Jesus at all times is invisibly near to His own people. As doubtless, though unseen, He marked every tear of sorrow in that Bethany home during the mysterious "tarrying days" beyond Jordan—so on His throne in Heaven is He still ever imparting and manifesting, by His grace and Spirit, the comforting sense of His presence. But there are times and seasons when He draws especially near; and at no time nearer, or more graciously, than at this His own blessed Sacrament of Communion. In these memorials of His bleeding love, He is evidently and impressively "set forth crucified and slain." In the preaching of this blessed Gospel I hear of Him. In the Holy Ordinance of the Supper I am privileged emblematically to behold Him. There, as in the case of Mary and Martha, He summons me to His feet, to listen, on that hallowed ground, to utterances of love and promises of glory. He takes me, as He did them, to a Grave—but it is that of no human friend. It is the Sepulcher into which He Himself entered as my Surety and Substitute. It is to see the Grave-stone rolled away forever; and over these symbols of suffering to hear Him proclaiming, as He did to the Bethany sisters, that He is Himself the Resurrection and the Life, and that because He lives, His people shall live also.
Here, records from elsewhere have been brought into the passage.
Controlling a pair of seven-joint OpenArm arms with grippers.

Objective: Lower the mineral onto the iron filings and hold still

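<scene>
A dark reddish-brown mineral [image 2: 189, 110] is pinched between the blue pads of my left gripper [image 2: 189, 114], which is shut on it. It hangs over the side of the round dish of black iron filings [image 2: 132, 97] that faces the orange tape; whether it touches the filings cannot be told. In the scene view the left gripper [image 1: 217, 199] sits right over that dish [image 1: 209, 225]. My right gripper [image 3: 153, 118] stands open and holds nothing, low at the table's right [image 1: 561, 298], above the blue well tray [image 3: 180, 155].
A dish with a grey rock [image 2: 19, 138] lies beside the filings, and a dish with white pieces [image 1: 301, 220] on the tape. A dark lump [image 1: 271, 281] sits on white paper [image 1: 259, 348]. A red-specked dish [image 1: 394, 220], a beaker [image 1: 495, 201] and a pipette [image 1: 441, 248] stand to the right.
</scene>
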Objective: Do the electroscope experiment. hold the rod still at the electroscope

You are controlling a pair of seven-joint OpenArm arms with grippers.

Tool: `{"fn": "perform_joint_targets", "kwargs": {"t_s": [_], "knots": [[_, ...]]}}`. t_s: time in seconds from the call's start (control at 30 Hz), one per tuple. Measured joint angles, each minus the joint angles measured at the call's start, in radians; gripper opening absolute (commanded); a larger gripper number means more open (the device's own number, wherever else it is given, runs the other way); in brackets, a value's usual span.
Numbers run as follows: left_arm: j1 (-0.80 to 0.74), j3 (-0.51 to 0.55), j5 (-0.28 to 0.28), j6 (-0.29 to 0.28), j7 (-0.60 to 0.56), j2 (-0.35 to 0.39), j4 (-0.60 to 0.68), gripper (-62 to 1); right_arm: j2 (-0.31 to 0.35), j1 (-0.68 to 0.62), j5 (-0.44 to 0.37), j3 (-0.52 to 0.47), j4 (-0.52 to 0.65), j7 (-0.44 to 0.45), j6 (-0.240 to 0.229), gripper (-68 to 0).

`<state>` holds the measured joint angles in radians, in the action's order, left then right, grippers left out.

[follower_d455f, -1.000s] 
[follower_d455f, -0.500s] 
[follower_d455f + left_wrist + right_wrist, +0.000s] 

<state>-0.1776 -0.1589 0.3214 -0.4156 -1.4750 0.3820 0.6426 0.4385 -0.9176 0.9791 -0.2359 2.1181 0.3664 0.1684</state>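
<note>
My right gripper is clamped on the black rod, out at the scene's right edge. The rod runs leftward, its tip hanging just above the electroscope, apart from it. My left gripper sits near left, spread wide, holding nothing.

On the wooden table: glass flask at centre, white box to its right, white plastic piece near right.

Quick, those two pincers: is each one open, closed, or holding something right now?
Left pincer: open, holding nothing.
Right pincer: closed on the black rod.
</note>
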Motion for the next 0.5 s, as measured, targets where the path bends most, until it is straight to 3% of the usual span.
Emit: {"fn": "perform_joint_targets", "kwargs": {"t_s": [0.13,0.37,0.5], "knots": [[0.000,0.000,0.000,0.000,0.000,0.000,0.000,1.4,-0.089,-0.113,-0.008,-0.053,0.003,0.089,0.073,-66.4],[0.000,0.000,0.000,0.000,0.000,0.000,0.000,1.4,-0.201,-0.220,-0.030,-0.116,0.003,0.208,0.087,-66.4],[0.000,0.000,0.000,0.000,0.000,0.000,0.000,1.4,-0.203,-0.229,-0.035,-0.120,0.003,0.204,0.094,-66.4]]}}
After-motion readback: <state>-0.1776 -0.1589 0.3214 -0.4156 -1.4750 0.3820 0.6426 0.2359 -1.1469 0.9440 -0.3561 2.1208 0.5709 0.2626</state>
How does the summons sound in my ears? "The Master has come." Do I—can I—respond to the Name? Am I able, experimentally, to rejoice in Him as 'Rabboni, my Master,'—an all-sufficient Savior—whose blood has purchased a full, free, everlasting remission of my sins; and whose intercession is so prevalent at the right hand of God, that I am warranted, as I meet Him at this Bethany-gate of love, to say in the words of Martha's first utterance—"I know that even now whatever You will ask of God, God will give it to You"? Yes! that mourner of Bethany presents me with a divine watchword, a golden key for the Table of Communion. The riches and promises of grace are to be there, in visible emblem, spread out before me—the garnered blessings of Salvation "hidden in Christ," and whatever be my trial, or weakness, or infirmity, I am encouraged to behold the Scepter of the Heavenly King stretched forth, with the challenge and invitation—"What is your petition, and what is your request?"

"I will hear what God the Lord will speak—He will speak peace unto His people." I will go to His appointed Ordinance, and there unburden and unbosom to Him all my needs and necessities. He will not send me empty away. "Jesus wept."—He wept tears of sorrow as He stood before Martha and Mary in the Bethany graveyard; but this day He is to manifest Himself, in significant symbol, as shedding, not His tears, but His blood. He gives me the blessed pledge and assurance that He will, after the greatest of all boons and blessings—the gift of Himself, freely dower me with every lesser mercy. The Table is about to be spread; the Feast is prepared; the oxen and fatlings are killed, and all things are ready. As, in the name of the rich Provider, I listen in thought to the summons, as if from some herald-angel—"The Master has come, and calls for you," be it mine to respond—"I will go into Your House with burnt offerings, I will pay You my vows." Lord, to whom can I go but unto You, You have the words of eternal life! Bring me to Your Banqueting-house, and let Your banner over me be love! Hide me in this Cleft of the Rock, and let all Your glory pass before me!